Forum Moderators: phranque
Keywords for this post: <snip>
I have a site that is sitting on the Intershop 4.03 platform.
We have been working on the site and have removed most of the issues associated with, bad crawlability
of a dynamnic site;
Removed frames;removed the cgi-bin from the URL, removed the session id in the url and included a site map with a list of all the DSE links (direct store entry links, i.e direct links to individual products, with out session id's in the urls, no CGI-bin in the url)
As you all know, Intershop is a e-commerece solution used by more than 20 000+ people around the web, and this is an ongoing problem, that has not been solved, in the 5 or so years intershop has been running;
Here is how the site and its re-directs work at the moment..
And what we have done so far in attempting to resolve this world wide problem;
Previously the site would behave as follows;
www.domain.com - >asp redirect to: >
store.domain.com/cgi-bin/company.storefront/12321esqdJHKJHSKJH2312j3hk1j2h3kj1he2jk1dkjn1d1/main/
when you clicked on a product, the link looked like the following;
http //store.domain.com/cgi-bin/company.storefront/12321esqdJHKJHSKJH2312j3hk1j2h3kj1he2jk1dkjn1d1/product/diamonds/2034
The session ID is automatically generated by the IIS webserver.
The site was also originally in frames, these have been removed.
it now behaves like this;
www.domain.com --> asp redirect to
www.domain.com/customer.storefront/
If you wandering what the customer.storefront is; it is a server side mapping; to a DLL file, that proccees information from the SQL database; apon, entering of parameters after the file;
for example to call up a product;
www.domain.com/customer.storefront/producttemplate/23445
this bit >::: producttemplate/23445 <-- parameters.
Now here is the problem;
The front page of the site, is indexed and is performing REALLY well,on ALL major search engines, some time achiving top, page one results.
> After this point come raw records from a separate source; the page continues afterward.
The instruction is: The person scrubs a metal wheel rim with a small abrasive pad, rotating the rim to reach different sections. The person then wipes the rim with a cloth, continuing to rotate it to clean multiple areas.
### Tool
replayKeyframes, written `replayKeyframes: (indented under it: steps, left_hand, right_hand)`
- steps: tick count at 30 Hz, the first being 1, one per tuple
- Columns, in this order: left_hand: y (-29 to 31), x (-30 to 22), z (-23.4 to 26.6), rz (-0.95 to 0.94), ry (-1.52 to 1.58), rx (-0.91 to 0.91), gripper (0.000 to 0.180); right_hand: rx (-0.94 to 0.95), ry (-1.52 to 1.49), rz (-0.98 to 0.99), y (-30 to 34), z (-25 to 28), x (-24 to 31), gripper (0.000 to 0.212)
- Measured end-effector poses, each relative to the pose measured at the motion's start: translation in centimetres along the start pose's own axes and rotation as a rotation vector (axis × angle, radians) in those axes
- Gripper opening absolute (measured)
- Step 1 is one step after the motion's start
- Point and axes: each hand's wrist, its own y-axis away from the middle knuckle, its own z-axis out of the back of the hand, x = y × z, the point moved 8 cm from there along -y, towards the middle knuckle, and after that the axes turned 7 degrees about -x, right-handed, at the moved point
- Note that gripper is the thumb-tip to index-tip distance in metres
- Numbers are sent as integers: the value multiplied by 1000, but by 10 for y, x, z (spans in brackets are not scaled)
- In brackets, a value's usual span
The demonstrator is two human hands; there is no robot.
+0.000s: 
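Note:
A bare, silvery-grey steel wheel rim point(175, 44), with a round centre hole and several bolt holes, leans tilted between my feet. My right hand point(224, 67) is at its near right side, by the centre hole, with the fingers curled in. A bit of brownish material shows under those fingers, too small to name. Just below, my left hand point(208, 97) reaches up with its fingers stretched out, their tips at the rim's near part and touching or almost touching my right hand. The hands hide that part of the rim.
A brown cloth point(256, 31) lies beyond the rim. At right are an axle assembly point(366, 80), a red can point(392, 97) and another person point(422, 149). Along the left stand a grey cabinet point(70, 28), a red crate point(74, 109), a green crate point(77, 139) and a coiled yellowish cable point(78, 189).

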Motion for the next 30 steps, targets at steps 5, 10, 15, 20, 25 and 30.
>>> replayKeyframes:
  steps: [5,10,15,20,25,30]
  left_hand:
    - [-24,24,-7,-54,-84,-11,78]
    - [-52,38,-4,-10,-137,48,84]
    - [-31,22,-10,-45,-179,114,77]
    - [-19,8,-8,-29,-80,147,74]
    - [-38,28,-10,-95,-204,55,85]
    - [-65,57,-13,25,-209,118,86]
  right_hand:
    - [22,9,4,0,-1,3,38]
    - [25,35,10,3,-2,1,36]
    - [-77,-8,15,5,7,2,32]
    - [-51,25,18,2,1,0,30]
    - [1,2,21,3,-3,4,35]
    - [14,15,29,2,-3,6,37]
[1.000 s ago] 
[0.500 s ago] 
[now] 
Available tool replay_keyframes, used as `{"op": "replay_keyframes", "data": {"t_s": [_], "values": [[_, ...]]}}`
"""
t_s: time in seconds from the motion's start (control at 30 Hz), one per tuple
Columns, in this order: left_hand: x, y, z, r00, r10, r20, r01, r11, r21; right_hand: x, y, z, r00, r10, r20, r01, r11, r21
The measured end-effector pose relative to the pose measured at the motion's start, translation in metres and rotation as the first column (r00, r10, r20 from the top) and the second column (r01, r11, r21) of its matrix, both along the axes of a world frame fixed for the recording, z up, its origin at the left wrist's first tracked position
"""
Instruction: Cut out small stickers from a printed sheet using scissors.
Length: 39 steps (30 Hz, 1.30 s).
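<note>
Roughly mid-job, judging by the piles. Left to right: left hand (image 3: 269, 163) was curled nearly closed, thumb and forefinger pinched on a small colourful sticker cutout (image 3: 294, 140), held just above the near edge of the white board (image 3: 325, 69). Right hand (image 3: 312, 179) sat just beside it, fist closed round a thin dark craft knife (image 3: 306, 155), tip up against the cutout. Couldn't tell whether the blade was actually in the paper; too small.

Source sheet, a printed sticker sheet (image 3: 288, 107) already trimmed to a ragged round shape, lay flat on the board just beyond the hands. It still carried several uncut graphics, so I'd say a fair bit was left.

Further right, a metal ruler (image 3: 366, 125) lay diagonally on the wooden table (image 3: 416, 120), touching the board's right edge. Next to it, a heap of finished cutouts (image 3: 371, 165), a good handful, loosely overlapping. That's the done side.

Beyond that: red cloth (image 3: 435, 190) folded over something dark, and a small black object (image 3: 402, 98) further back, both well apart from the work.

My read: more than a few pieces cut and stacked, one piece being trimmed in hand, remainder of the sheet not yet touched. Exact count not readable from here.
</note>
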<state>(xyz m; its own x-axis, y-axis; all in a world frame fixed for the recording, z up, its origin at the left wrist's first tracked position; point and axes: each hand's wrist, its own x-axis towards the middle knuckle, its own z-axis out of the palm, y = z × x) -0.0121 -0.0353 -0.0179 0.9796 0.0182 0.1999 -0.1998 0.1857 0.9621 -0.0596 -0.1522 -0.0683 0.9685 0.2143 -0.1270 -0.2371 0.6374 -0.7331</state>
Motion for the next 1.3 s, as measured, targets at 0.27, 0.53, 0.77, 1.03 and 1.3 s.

However, all the links on this; "front page" are DSE or direct store entries; meaning they link directly to the products or category pages; and contain no session ids or any thing odd like that.
look like this: www.domain.com/customer.storefront/EN/category/3344
The front page is being cached and spidered by google, but all the other pages are being ignored!
That go off this main page.
I think it is something to do with this server mapping? perhaps
www.domain.com/customer.storefront
The customer.storefront bit, could that be stopping google from
getting in to the pages?
Please take into account, that this is a dynmically generated site(you
know this i am sure); the code each template page is stored in a sql database and so individual pages dont actually physically exist...
If I arrange to have an isapi or MOD rewrite filter installed, on the IIS server;
that changes the URLS; to something more friendly like;
www.domain.com/customer.storefront
into >: www.domain.com/default.asp
and any product page from:
www.domain.com/customer.storefront/EN/product/3234
to
www.domain.com/product/2345.htm
Any ideas....
Cheers
[edited by: pageoneresults at 5:02 pm (utc) on July 9, 2003]
[edit reason] Delinked Examples - No Specifics Please [/edit]
www.domain.com/customer.storefrontI suspect the SEs interpert the "customer" portion of the the URL as a file name and "storefront" as an unrecognized extension. Since they can't identify a file type from the extension, they don't index the page.
www.domain.com/product/2345.htmWe know they will index this URL. Make yours similar.